**How to complete this task**
Leaving the pictures aside, restate all of the data exactly.

-------- Supplied records --------

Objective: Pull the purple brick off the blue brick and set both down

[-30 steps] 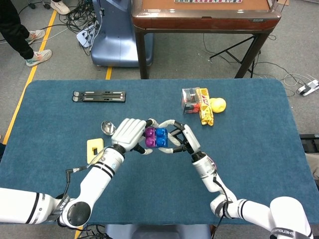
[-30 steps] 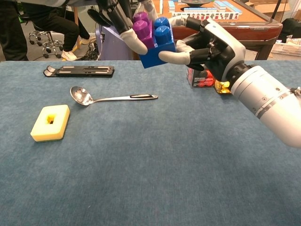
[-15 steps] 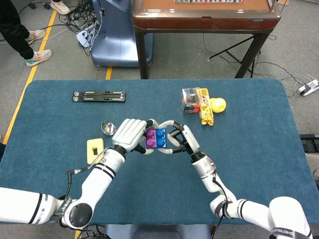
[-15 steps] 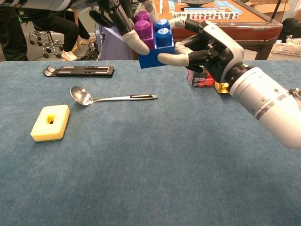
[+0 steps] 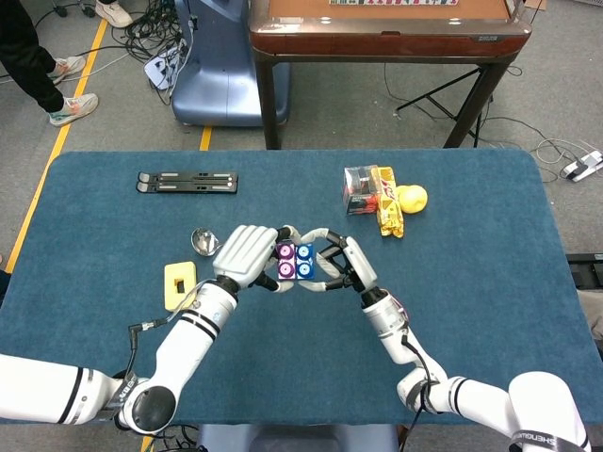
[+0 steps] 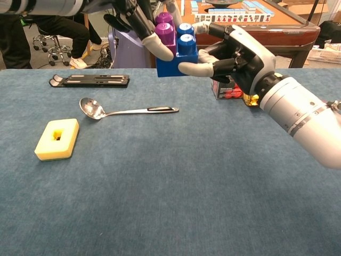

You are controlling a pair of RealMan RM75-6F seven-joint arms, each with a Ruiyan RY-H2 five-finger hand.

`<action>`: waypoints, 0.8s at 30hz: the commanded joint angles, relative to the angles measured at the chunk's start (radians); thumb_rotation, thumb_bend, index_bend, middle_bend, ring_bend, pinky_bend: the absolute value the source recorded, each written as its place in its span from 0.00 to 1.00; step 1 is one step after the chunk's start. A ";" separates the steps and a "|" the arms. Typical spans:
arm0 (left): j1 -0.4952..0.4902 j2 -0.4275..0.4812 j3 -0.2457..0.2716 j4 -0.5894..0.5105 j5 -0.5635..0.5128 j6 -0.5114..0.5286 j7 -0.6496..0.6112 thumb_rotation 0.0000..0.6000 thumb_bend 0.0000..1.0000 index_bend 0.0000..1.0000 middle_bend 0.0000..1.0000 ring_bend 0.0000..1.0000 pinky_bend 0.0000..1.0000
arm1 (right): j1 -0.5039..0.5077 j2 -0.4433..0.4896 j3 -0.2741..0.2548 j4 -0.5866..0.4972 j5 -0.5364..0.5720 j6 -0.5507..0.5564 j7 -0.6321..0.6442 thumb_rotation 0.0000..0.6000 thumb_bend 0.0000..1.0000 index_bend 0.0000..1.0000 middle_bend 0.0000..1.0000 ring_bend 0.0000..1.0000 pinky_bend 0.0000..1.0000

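Observation:
The purple brick (image 5: 285,263) is still joined to the blue brick (image 5: 304,262), and both hang in the air above the table's middle. In the chest view the purple brick (image 6: 164,33) sits on the left part of the blue brick (image 6: 178,53), studs pointing up. My left hand (image 5: 245,252) grips the purple side, its fingers (image 6: 136,18) wrapped over it from the left. My right hand (image 5: 347,264) holds the blue brick from the right, with a finger under its front edge (image 6: 240,53).
A metal spoon (image 6: 122,110) and a yellow sponge block (image 6: 57,139) lie on the blue cloth at the left. A black strip (image 5: 187,182) lies at the back left. Snack packets (image 5: 372,191) and a yellow fruit (image 5: 412,199) sit at the back right.
Both hands have turned the joined bricks so the studs point more straight up. The pair has shifted slightly left and up in the chest view. The bricks remain joined.

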 commanded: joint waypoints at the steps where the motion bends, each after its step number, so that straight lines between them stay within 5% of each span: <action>1: 0.007 -0.009 -0.002 0.004 0.010 0.011 -0.005 1.00 0.05 0.60 1.00 0.97 1.00 | 0.000 0.000 -0.001 0.000 0.000 0.000 -0.001 1.00 0.49 0.60 1.00 1.00 1.00; 24: 0.059 -0.036 -0.016 0.016 0.059 0.049 -0.010 1.00 0.07 0.66 1.00 0.98 1.00 | -0.006 -0.001 -0.004 0.006 0.003 0.001 0.004 1.00 0.49 0.60 1.00 1.00 1.00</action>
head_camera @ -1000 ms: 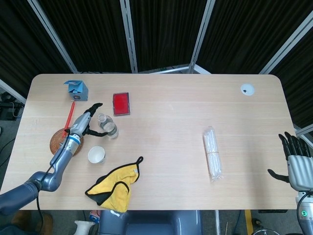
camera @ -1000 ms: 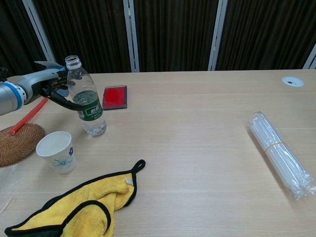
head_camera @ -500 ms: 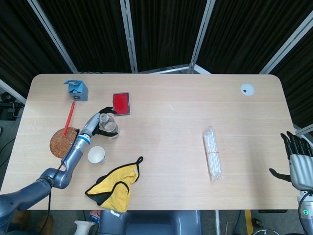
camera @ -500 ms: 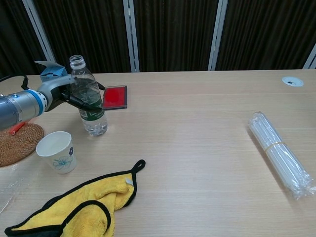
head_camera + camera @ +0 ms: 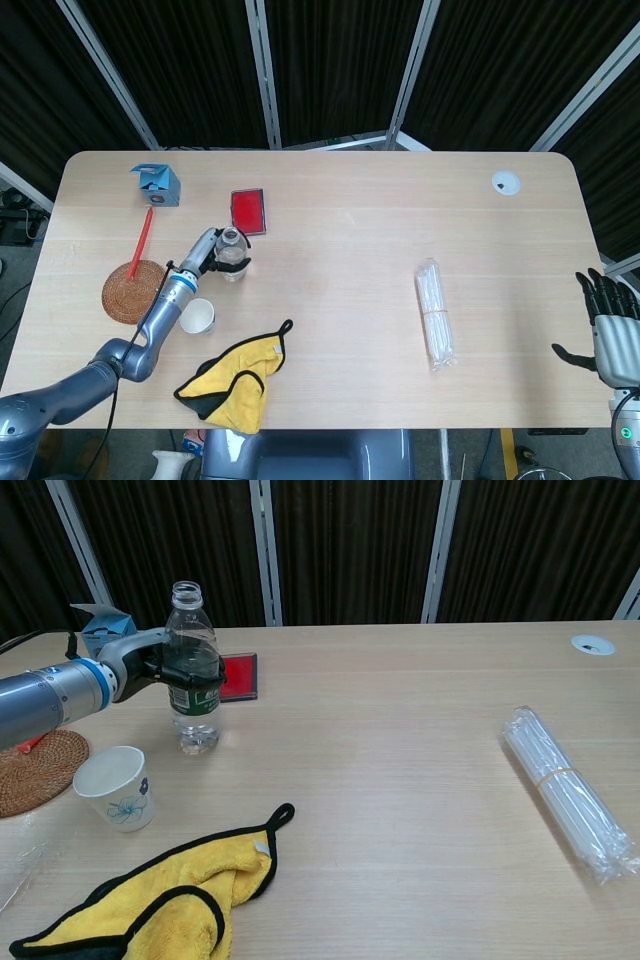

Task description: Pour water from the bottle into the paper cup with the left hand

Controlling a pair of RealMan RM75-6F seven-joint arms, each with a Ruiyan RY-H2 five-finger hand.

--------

**Result for this task**
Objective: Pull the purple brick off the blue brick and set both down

[-30 steps] 
[-30 steps] 
[-15 steps] 
[-15 steps] 
[+0 steps] 
[+0 steps] 

You are controlling a pair of RealMan RM75-6F seven-joint arms, each with a Ruiyan RY-H2 five-finger hand.

`<action>`: waypoints, 0.8s at 30hz: the commanded joint angles, relative to the angles measured at the chunk's start (radians); thumb_rotation, thumb_bend, index_bend, middle_bend, ring_bend, pinky_bend: the absolute value the source recorded, each written as its place in its span from 0.00 to 1.00; step 1 is one step after the chunk's start. A ";" separates the steps and a "|" the arms. Typical spans:
arm0 (left): j1 -0.4952..0.4902 j2 -0.4275..0.4812 j3 -0.2457..0.2716 j4 -0.5894..0.5105 j5 -0.5635..0.5128 j6 -0.5114..0.5286 j7 -0.6496..0.6112 thumb_rotation 0.0000..0.6000 thumb_bend 0.0000..1.0000 index_bend 0.0000..1.0000 middle_bend 0.0000..1.0000 ring_bend 0.0000..1.0000 pinky_bend 0.0000..1.0000
arm1 (right): j1 -0.5039..0.5077 j2 -0.4433..0.4896 j3 -0.2741..0.2548 j4 -0.5866..0.4972 j5 -0.5364..0.5720 j6 -0.5507..0.5564 j7 -0.6321..0.6442 thumb_rotation 0.0000..0.6000 thumb_bend 0.0000..1.0000 index_bend 0.0000..1.0000 middle_bend 0.0000..1.0000 ring_bend 0.0000..1.0000 pinky_bend 0.0000..1.0000

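Observation:
The purple brick (image 5: 285,263) is still joined to the blue brick (image 5: 304,262), and both hang in the air above the table's middle. In the chest view the purple brick (image 6: 164,33) sits on the left part of the blue brick (image 6: 178,53), studs pointing up. My left hand (image 5: 245,252) grips the purple side, its fingers (image 6: 136,18) wrapped over it from the left. My right hand (image 5: 347,264) holds the blue brick from the right, with a finger under its front edge (image 6: 240,53).
A metal spoon (image 6: 122,110) and a yellow sponge block (image 6: 57,139) lie on the blue cloth at the left. A black strip (image 5: 187,182) lies at the back left. Snack packets (image 5: 372,191) and a yellow fruit (image 5: 412,199) sit at the back right.
Both hands have turned the joined bricks so the studs point more straight up. The pair has shifted slightly left and up in the chest view. The bricks remain joined.
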
 commanded: joint waypoints at the steps where the motion bends, each after its step number, so that straight lines between them stay within 5% of each span: <action>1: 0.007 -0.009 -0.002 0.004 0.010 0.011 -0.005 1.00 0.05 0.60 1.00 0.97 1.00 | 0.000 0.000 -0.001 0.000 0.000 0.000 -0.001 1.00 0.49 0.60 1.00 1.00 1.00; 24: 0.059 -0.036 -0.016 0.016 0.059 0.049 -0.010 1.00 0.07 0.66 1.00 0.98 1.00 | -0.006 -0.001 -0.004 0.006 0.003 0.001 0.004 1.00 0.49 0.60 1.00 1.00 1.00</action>
head_camera @ -1000 ms: 
camera @ -1000 ms: 
head_camera @ -500 ms: 
camera @ -500 ms: 
head_camera + camera @ +0 ms: 

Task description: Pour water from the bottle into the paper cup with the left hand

Controlling a pair of RealMan RM75-6F seven-joint arms, each with a Ruiyan RY-H2 five-finger hand.

No additional lines are needed for this answer.